Your task: Copy each line of the material in which the word "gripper" appears.

★ ★ ★

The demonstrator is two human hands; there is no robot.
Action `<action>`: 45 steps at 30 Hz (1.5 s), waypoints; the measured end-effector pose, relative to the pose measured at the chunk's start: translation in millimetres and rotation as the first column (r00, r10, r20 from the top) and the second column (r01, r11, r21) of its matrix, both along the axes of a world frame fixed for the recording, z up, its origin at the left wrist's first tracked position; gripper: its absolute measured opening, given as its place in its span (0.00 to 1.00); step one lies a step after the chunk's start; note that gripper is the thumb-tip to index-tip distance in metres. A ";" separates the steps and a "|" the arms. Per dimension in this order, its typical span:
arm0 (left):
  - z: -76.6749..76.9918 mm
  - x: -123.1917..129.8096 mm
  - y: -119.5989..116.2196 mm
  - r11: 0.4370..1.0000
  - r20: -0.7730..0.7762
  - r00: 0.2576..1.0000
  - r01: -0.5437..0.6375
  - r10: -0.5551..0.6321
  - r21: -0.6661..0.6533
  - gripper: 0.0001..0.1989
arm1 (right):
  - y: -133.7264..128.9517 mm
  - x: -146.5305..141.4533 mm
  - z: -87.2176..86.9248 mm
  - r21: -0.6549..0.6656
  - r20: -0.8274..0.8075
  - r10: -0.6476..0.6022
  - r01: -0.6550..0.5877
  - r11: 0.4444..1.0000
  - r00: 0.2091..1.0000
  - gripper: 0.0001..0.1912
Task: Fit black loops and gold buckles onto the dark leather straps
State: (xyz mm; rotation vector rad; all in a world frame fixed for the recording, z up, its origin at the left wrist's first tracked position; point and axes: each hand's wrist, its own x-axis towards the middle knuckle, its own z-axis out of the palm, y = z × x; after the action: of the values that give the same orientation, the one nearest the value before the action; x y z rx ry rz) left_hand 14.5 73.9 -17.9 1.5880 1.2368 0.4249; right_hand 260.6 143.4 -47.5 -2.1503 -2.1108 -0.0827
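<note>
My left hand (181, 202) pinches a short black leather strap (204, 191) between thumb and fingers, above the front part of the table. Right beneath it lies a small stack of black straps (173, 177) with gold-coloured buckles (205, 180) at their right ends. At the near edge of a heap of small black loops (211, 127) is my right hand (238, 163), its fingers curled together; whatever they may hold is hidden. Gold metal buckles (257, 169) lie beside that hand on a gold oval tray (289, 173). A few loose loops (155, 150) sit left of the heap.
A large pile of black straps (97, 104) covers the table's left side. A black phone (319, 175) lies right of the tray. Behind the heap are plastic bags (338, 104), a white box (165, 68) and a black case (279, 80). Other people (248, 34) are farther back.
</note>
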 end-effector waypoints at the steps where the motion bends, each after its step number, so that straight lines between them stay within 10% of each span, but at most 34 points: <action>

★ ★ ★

Answer to the problem:
Action `<action>`: 45 steps at 30 Hz (1.5 s), waypoints; the measured end-effector pose, relative to the pose measured at the chunk's start: translation in millimetres and rotation as the first column (r00, r10, r20 from the top) and the second column (r01, r11, r21) of its matrix, both along the axes of a world frame fixed for the recording, z up, its origin at the left wrist's first tracked position; gripper: its absolute measured opening, given as its place in its span (0.00 to 1.00); step one lies a step after the chunk's start; note that gripper is the thumb-tip to index-tip distance in metres. A ";" separates the steps and a "|" the arms. Per dimension in this order, its typical span:
  - gripper: 0.0001..0.1989
  - gripper: 0.0001..0.1912

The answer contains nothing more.